The parties then submitted revised documents, including a revised proposed Settlement Agreement (Dkt. 122-1), Notice of Proposed Settlement and Right To Opt Out ("Notice") (Dkt. 122-2), and Claim Form (Dkt. 122-3) (collectively, the "Settlement Documents"), which the Court has now reviewed. Unfortunately, the Court again finds problems, in terms of inconsistencies, lack of clarity, and, in more than one instance, the proposed provision of incorrect information to potential recipients of the Notice, with respect to their legal rights. This time, to avoid any misunderstandings by counsel, the Court will detail these problems in writing, as follows:

1. None of the Settlement Documents explain that there is a difference between a Rule 23 settlement "class" under the NYLL and a "collective" under the FLSA. The principal conceptual error arises here in the situation where a potential class member has previously taken no action, and then (after receiving notice of the settlement) continues to take no action, with respect to this case - in other words, where an individual who could be covered by the proposed settlement has not affirmatively opted into the FLSA collective, does not go on to submit the Claim Form, and also does not proceed to send a letter to the settlement administrator expressing a wish to be excluded from the settlement. As the Settlement Documents currently read, such an individual would forfeit not only his or her NYLL claims, but also his or her FLSA claims. (See Settlement Agreement, at Section IV(D)(1); Notice, at 2 ("What Are My Rights?"), 4 ("What Did I Give Up as a Result Of his Settlement?"); Claim Form, at Sections II, III.) Yet, under the FLSA, an individual must opt into a collective for his or her FLSA claims to be resolved via the mechanism of the collective, see 29 U.S.C. § 216(b), and an individual who chooses not to opt in cannot then be held to have released his or her FLSA claims by a collective settlement, see Brack v. MTA New York City Transit, No. 18-CV-846-SJB, 2019 WL 1547258, at *5 (E.D.N.Y. Apr. 9, 2019) (in settling FLSA claims, "[individuals who] do not wish to be bound by the settlement - because they object to the scope of the release, the amount of the settlement compensation, or for any reason at all - [] need only chose not to opt in. If they do not opt in, they are not bound in any way by the [] settlement"), appeal withdrawn sub nom. Sterbenz v. Brack, No. 19-1304, 2019 WL 3526374 (2d Cir. July 16, 2019).

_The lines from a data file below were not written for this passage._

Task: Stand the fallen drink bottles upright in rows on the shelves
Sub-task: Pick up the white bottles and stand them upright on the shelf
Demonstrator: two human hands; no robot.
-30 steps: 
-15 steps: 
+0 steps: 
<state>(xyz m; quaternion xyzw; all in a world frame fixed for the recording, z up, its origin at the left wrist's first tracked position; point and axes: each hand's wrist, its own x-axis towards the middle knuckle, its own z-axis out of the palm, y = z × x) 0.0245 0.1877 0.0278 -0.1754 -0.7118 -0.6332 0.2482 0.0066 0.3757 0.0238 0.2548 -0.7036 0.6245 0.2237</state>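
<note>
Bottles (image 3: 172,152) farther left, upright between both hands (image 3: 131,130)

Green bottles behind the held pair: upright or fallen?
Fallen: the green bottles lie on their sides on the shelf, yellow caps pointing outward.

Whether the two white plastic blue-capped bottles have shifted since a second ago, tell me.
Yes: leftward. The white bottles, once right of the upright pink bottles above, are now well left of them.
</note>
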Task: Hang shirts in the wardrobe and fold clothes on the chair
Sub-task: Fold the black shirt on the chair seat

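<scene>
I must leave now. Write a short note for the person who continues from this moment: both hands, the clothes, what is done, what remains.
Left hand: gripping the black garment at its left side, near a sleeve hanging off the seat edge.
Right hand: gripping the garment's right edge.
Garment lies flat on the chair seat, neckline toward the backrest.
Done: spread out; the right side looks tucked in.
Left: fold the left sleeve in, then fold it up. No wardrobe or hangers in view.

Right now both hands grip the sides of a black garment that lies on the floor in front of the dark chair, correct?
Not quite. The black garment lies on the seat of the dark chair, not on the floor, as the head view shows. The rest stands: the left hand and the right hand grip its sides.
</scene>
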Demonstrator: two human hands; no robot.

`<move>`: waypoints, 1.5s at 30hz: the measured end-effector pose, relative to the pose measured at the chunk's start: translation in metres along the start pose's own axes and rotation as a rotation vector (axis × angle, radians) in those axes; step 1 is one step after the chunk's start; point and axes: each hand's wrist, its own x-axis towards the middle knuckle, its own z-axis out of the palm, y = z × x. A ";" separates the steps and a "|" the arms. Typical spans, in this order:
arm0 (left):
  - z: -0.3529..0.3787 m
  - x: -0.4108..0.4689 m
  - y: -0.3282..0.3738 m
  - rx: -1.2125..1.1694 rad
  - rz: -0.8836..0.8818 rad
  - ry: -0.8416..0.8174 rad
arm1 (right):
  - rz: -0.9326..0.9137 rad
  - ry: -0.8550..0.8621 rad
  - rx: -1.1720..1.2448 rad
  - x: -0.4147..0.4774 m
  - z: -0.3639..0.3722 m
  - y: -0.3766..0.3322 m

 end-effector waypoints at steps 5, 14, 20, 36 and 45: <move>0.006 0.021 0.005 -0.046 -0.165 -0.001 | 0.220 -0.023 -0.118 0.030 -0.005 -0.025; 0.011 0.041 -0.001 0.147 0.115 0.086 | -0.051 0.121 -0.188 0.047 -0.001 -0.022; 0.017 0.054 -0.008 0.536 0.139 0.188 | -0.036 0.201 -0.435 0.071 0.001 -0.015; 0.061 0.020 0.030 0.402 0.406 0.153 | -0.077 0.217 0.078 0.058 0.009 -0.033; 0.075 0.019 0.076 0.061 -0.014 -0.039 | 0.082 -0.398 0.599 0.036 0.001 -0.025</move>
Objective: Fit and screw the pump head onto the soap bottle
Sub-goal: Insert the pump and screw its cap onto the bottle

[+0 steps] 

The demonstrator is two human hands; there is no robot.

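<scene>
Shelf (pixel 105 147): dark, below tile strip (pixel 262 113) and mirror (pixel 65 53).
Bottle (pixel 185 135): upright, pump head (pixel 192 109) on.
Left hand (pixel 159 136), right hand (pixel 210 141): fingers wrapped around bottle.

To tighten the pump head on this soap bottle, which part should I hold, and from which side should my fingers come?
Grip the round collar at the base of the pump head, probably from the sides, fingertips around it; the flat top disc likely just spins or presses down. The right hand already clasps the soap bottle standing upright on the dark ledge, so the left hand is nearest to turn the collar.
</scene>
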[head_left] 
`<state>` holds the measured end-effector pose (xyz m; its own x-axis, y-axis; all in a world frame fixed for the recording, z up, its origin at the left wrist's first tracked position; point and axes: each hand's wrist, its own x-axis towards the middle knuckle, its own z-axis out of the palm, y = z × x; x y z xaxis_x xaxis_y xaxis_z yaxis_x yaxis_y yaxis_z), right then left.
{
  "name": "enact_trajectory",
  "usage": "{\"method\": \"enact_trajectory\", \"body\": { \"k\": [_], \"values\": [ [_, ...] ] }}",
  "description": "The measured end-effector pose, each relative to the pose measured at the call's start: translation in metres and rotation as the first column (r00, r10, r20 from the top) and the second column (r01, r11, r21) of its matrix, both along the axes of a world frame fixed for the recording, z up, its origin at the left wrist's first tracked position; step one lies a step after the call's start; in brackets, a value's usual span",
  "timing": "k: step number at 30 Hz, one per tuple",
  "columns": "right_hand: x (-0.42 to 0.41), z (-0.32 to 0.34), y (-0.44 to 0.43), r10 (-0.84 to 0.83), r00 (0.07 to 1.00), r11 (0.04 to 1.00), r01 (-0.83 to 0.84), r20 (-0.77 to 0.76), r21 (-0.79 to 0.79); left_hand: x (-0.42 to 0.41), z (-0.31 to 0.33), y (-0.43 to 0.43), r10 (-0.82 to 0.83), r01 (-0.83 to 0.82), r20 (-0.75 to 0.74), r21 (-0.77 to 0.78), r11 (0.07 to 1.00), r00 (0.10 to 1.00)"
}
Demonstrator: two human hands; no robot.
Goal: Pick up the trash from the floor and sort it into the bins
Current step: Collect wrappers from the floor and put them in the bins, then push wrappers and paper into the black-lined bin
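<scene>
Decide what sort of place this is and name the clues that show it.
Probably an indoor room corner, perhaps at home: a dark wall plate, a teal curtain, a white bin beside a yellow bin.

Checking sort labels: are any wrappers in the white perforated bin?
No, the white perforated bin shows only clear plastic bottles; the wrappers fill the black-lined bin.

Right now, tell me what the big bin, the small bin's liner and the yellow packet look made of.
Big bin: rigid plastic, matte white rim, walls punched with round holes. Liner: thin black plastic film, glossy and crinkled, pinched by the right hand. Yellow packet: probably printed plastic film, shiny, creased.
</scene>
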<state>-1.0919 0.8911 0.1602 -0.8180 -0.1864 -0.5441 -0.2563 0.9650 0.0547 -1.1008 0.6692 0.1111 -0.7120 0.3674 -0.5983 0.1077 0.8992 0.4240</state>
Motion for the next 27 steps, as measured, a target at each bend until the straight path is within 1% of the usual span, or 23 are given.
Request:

The same is not true for a Rule 23 class, which, provided the Rule 23 criteria are satisfied, may be appropriate as a settlement vehicle for NYLL claimants. In the class-action context, a potential class member must affirmatively "opt out," in order not to be bound by a class settlement. Thus, while it would be appropriate for potential class members who take no action here with respect to the parties' settlement to be held to have released their NYLL claims, it would be legally incorrect to inform such persons that their inaction will also serve to waive their FLSA claims. See Gjurovich v. Emmanuel's Marketplace, Inc., 282 F. Supp. 2d 101, 103-04 (S.D.N.Y. 2003) ("Unlike a class action lawsuit brought pursuant to Federal Rule of Civil Procedure 23, in an FLSA collective action, only potential plaintiffs who opt in can be bound by the judgment." (internal quotations and citation omitted)); Morales v. Rochdale Vill., Inc., No. 15-CV-502-SJB, 2019 WL 9197991, at *7 (E.D.N.Y. Dec. 6, 2019) (revising FLSA and NYLL settlement and notice to "ma[k]e clear that FLSA rights are not affected unless a FLSA Opt-In and Consent Form is filed").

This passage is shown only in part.